> _PROBLEM STATEMENT_
Your task is to retype all of the records below with complete accuracy.

> _EXERCISE INPUT_
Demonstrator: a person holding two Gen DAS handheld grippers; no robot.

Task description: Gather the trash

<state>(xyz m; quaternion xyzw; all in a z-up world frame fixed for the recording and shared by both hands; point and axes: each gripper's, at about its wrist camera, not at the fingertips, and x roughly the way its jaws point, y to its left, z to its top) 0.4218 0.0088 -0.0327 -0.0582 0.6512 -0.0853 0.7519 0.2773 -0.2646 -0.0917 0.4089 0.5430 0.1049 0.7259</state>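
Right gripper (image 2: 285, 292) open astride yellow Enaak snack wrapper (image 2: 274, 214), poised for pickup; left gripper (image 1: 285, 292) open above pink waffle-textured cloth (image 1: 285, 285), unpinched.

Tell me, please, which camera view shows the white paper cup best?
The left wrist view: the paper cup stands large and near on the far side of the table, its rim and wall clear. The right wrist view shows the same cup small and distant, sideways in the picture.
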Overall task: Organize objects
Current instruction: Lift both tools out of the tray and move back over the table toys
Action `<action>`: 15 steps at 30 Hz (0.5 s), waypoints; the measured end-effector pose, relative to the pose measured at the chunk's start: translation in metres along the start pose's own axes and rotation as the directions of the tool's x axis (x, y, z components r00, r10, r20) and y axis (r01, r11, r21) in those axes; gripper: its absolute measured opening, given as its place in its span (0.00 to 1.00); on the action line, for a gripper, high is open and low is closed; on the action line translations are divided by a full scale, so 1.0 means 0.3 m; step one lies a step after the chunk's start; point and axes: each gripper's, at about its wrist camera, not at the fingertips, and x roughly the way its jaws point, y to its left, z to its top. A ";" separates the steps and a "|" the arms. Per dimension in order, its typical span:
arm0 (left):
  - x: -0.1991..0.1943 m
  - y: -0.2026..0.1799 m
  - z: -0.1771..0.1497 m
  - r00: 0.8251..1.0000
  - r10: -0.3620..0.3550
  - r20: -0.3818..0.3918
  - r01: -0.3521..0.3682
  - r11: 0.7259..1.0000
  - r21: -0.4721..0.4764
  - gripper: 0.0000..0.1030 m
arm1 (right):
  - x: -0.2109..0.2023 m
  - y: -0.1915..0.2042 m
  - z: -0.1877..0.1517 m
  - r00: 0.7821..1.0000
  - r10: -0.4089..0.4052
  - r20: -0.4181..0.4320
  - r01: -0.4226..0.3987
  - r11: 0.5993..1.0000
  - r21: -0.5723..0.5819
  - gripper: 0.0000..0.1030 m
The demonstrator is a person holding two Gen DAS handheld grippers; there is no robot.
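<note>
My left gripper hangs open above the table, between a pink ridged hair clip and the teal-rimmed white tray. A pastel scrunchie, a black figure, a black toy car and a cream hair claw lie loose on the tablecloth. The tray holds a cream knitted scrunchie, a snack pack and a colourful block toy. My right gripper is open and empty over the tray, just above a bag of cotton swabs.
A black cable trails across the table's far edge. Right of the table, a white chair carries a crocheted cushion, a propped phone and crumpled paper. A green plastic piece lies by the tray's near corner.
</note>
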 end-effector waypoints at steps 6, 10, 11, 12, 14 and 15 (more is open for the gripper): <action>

> _YOUR SOLUTION_
Demonstrator: a person holding two Gen DAS handheld grippers; no robot.

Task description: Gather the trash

<state>(xyz m; quaternion xyzw; all in a z-up world frame fixed for the recording and shared by both hands; point and axes: each gripper's, at about its wrist camera, not at the fingertips, and x roughly the way its jaws point, y to its left, z to its top) 0.4218 0.0088 -0.0327 -0.0582 0.6512 -0.0853 0.7519 0.2773 -0.2646 -0.0917 0.4089 0.5430 0.1049 0.7259</state>
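Right gripper (image 2: 285, 292) open astride yellow Enaak snack wrapper (image 2: 274, 214), poised for pickup; left gripper (image 1: 285, 292) open above pink waffle-textured cloth (image 1: 285, 285), unpinched.

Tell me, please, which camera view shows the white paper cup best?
The left wrist view: the paper cup stands large and near on the far side of the table, its rim and wall clear. The right wrist view shows the same cup small and distant, sideways in the picture.
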Overall task: Organize objects
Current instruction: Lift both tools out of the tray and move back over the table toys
Action `<action>`: 15 steps at 30 Hz (0.5 s), waypoints; the measured end-effector pose, relative to the pose measured at the chunk's start: translation in metres along the start pose's own axes and rotation as the directions of the tool's x axis (x, y, z components r00, r10, r20) and y axis (r01, r11, r21) in those axes; gripper: its absolute measured opening, given as its place in its span (0.00 to 1.00); on the action line, for a gripper, high is open and low is closed; on the action line translations are divided by a full scale, so 1.0 means 0.3 m; step one lies a step after the chunk's start; point and axes: each gripper's, at about its wrist camera, not at the fingertips, and x roughly the way its jaws point, y to its left, z to its top. A ";" separates the steps and a "|" the arms. Per dimension in order, its typical span:
arm0 (left):
  - x: -0.1991..0.1943 m
  - y: -0.2026..0.1799 m
  - z: -0.1771..0.1497 m
  - r00: 0.8251..1.0000
  - r10: -0.3620..0.3550
  - r20: -0.3818..0.3918
  - r01: -0.3521..0.3682
  - r11: 0.7259..1.0000
  - r21: -0.4721..0.4764
  - gripper: 0.0000..0.1030 m
arm1 (right):
  - x: -0.2109..0.2023 m
  - y: -0.1915..0.2042 m
  - z: -0.1877..0.1517 m
  - r00: 0.7821..1.0000
  - r10: -0.4089..0.4052
  - r20: -0.4181..0.4320
  - r01: -0.4226..0.3987
  - r11: 0.5993..1.0000
  - r21: -0.5723..0.5819
  - gripper: 0.0000..0.1030 m
The demonstrator is a person holding two Gen DAS handheld grippers; there is no robot.
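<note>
My left gripper hangs open above the table, between a pink ridged hair clip and the teal-rimmed white tray. A pastel scrunchie, a black figure, a black toy car and a cream hair claw lie loose on the tablecloth. The tray holds a cream knitted scrunchie, a snack pack and a colourful block toy. My right gripper is open and empty over the tray, just above a bag of cotton swabs.
A black cable trails across the table's far edge. Right of the table, a white chair carries a crocheted cushion, a propped phone and crumpled paper. A green plastic piece lies by the tray's near corner.
</note>
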 end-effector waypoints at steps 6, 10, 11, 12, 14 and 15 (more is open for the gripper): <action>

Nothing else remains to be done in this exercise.